The Doh clef shows where the scale starts, the square dots show the note to be sung, building up or down from the Doh clef. The Fah clef works the same way, but starting with Fah. How hard can that be?

 Alan had made a handout with three quizzes for us. It featured familiar tunes written in chant notation:

 Answers at the bottom

We learned that the names of the notes in the scale arose from an 8th century hymn from first vespers of St John the Baptist on June 24th, Ut queant laxis. In this hymn, the first syllable of each word falls on the correct note in the scale, so the notes were given the names of that syllable (ut, re, mi, fa, so, la).

Ut queant laxis
resonāre fibris
Mira gestorum
famuli tuorum,
Solve polluti
labii reatum,
Sancte Iohannes

Wikipedia translates this as: So that these your servants can, with all their voice, sing your wonderful feats, clean the blemish of our spotted lips, O Saint John


Click for full screen to see the notes highlighted

Malky tells us that Ut is still used in some languages for Doh.

At the end of the session we sang Salve Regina together.


Answers to quiz:
1. Beethoven's 'Ode to Joy'
2. Twinkle Twinkle Little Star
3. NZ National Anthem: God Defend New Zealand

Wednesday 21 November 2012

Torphichen singing and planning

A couple of weeks later, I was invited to join the Schola at the Mass in the Preceptory of the Knights of Malta. There were two Knights and a couple of Dames.
It was daunting because I couldn't read the music and knew only a few of the melodies. It didn't help that I had the only photocopy with blank pages. We sang from the middle of the old church, the acoustics were wonderful.

Click photos to enlarge

A strange story: I decided to take a crucifix from home because I felt that the one at Cambuskenneth was too small. Then I changed my mind. Just before I left the house I went back in and put the cross in my bag anyway. It was used in the Mass.
My dad made the Corpus when he worked in a foundry

At the end of Mass, it turned out that each organiser thought that the other one was bringing the Crucifix, neither had.

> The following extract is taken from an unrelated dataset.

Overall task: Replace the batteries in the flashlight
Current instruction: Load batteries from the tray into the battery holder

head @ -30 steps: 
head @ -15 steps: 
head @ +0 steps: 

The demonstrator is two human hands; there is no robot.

So my old cross was the only one to be had.

I spotted an old acquaintance from university, Gerry Warner, now working as a journalist. He has been recognised by the Lord Lyon as 'Gerald Warner of Craigenmaddie'. This is now his legal name.


He is on the left.



Afterwards Alan and I did some planning in the Torphichen Inn.

Cambuskenneth beginnings

The Schola was first discussed in October, at the Latin Mass in Cambuskenneth when I asked Alan how we might begin Gregorian chant in Stirling. Alan may have a tale to tell about this...

The Stirling Observer published two photographs and a short paragraph:

Click to enlarge

"The annual Latin Mass at Cambuskenneth Abbey was held on Saturday 13th when Fr John Emerson said the traditional Mass dedicated to Mary, the mother of Jesus, "Salve Sancta Parens" (Hail, Holy Mother).
Mass was said in the tower of the Abbey, once known as the Abbey of St Mary of Cambuskenneth. The men of the Edinburgh Schola sang Gregorian chant and the congregation sang with them. The tower was crowded and cold but the singing was joyful."